Bei allem gewonnenen Selbstvertrauen weiß Thiem allerdings auch, wie wichtig es nun ist, weiterhin auf dem Boden zu bleiben. Daran ändert auch die Rückkehr in die Wiener Stadthalle nichts, wo die Erwartungshaltung der heimischen Fans traditionell noch einmal Stückchen höher ist.

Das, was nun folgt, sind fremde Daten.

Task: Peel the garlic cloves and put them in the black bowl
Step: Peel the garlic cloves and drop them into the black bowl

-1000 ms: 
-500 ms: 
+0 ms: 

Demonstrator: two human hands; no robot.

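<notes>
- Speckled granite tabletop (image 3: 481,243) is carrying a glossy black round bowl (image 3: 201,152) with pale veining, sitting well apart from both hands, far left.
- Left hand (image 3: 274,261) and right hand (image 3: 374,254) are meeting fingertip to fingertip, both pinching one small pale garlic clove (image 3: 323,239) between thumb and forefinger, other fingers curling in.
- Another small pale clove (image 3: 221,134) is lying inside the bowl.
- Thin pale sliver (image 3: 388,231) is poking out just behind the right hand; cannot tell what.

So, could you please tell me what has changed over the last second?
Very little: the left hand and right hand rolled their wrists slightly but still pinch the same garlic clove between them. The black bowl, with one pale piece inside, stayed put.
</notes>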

"Seit 2016 bin ich immer als Top-Ten-Spieler hergekommen und da immer mit dem Ziel, ganz weit zu kommen bzw. vielleicht sogar wie 2019 den Titel zu holen. Heute bin ich aber schon froh, wenn ich mein Erstrunden-Match am Dienstag gegen Tommy Paul (nicht vor 17:30 Uhr im LIVE-Ticker und auf ServusTV) gewinne. Das wäre für mich schon eine große Sache."